I was walking home from my workout at the gym, the first in way too long, thinking about wanting to express my support for the Iranian people’s rebellion. I have friends who left Iran in the eighties (when the Jews left) and in the nineties. They were artists, musicians, poets, doctors and other professionals, hippies and free-thinkers. They left to have more freedoms, as they say. They were sick of having so much of their daily life regulated, of being told what they could wear, read, watch, see, and do — and this was before the age of the internet, facebook, and twitter.
So, on the way home, dressed in my workout clothes, taking that simple thing for-granted, I wondered: How could I talk or even think about it? I’ve read reports and blogs that ask whose revolution this is? Does the U.S. have a hand in it? Is Mousavi, with his own tarnished past, really better than Ahmadinejad? (At least Mousavi campaigned with his wife, the first candidate to do so, who brought out large crowds of women to hear about women’s rights.) What stays with me is, how could so many votes be hand-counted in only four hours?
Although there must be many undercurrents, I feel that it’s the heartfelt will of the people, pent up for thirty years, influenced by our robust election here, (no matter what we think about it). It is understandable that many people here might be suspicious because they saw a corrupted national election process in their own country — three times in a row!!! For years, both sides have seen the land of the free betray its finest principles in the name of God and Democracy. I wonder how such gigantic protests would be handled here in the good ole U.S. of A.? Then again, we PUMAs did protest.

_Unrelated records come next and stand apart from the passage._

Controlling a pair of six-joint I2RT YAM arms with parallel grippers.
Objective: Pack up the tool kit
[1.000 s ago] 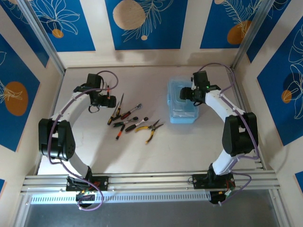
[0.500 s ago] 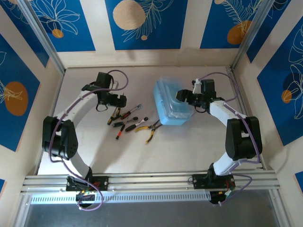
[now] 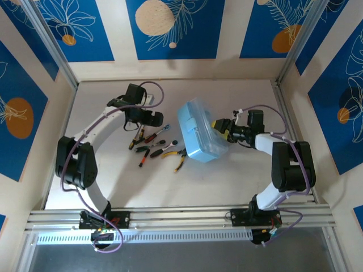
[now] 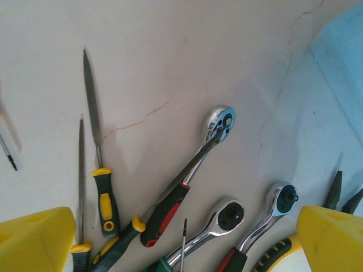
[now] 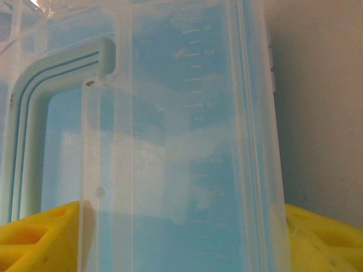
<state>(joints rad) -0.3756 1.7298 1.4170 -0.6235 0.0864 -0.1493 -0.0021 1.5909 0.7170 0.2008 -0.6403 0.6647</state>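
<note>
Light-blue case, clear lid: lay askew mid-table, its right end clasped by the right tool. Ratchet wrench, screwdrivers, pliers: loose on the table, just left of it. Left tool: wide open, empty, above them.

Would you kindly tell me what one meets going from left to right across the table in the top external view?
Loose hand tools → light-blue case → right pincer, closed on the case's right side. The open left pincer overlaps the tools, so I leave it unplaced.
</note>
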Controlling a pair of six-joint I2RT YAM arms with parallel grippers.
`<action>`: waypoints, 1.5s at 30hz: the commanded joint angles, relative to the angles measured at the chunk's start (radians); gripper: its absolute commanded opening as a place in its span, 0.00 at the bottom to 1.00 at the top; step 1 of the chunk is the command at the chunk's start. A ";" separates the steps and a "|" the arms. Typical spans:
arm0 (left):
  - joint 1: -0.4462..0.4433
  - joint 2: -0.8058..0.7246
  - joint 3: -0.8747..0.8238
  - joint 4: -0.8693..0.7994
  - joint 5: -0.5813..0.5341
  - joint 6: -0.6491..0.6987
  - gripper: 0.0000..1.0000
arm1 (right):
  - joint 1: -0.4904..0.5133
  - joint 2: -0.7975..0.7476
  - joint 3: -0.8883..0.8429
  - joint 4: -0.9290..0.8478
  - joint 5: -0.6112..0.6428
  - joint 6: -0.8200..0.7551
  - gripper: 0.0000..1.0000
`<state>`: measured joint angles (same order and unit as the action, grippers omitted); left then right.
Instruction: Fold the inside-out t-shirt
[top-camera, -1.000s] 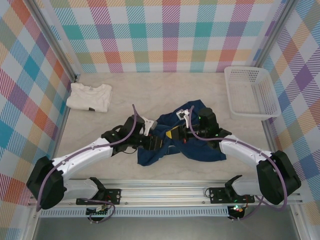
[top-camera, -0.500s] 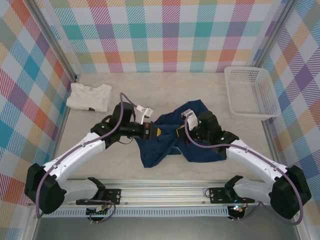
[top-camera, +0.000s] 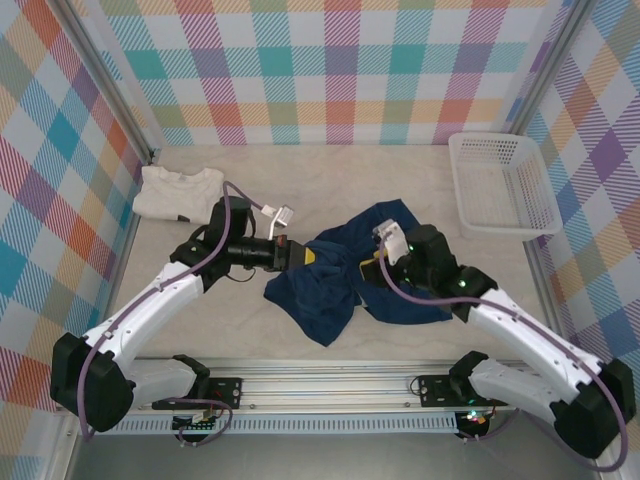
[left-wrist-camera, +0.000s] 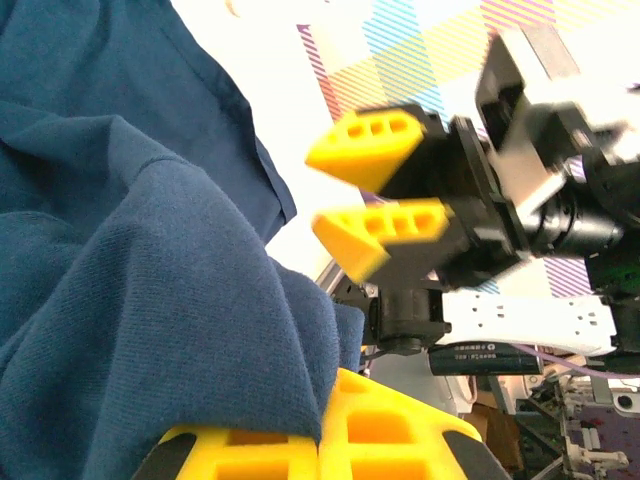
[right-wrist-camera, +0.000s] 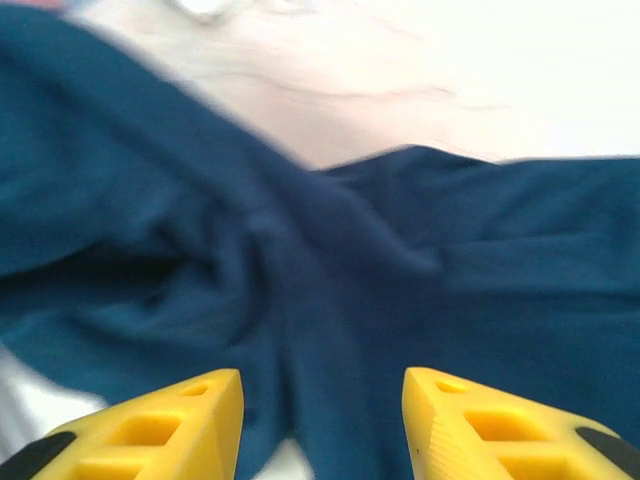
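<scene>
The dark navy blue cloth t-shirt (top-camera: 345, 290) lay crumpled near the middle of the pale marbled desk (top-camera: 330, 175), a little right of centre in my overhead frame. One rumpled lobe sagged toward the lower middle and another stretch reached toward the upper right. From the left wrist camera its cloth (left-wrist-camera: 130, 250) took the left side. From the right wrist camera it (right-wrist-camera: 300, 240) ran across the middle, blurred.

The left gripper (top-camera: 303, 254) sat at the shirt's left edge. Its yellow fingers (left-wrist-camera: 250, 455) were pressed together on a fold of the navy cloth at the bottom of the left wrist frame. The right gripper (top-camera: 376, 266) was over the shirt's right part, its yellow fingers (right-wrist-camera: 190, 425) spread apart and gripping nothing, with navy cloth beyond them. I could not tell whether they touched it.

A cream-white folded shirt (top-camera: 180, 193) lay at the upper left of the overhead frame, close to the left wall. A white plastic mesh basket (top-camera: 503, 185) stood at the upper right. Both were well apart from the t-shirt. Pastel checked walls (top-camera: 330, 70) closed in the desk.
</scene>
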<state>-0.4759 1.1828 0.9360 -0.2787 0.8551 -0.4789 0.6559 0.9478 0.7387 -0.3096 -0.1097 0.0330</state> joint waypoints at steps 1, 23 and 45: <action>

The people of Iran are fighting and dying for the basic rights that we take for-granted everyday. Twenty-three journalists and bloggers have been arrested by the Iranian regime in the last several days. Protesters are being dragged out of their homes. In other Central Asian and Middle Eastern Muslim countries, the people are not even near the point of protesting. Look at the people of Iran, all ages, largely unarmed, only a minority of them with rocks, standing up to armed soldiers in riot gear. I asked before and do again: How many times have we voted complaining about the lesser of two evils? This may have started with an election but it is the expression of something way beyond the candidates. The people of Iran deserve the united support of the people of the world for the success of their freedom movement.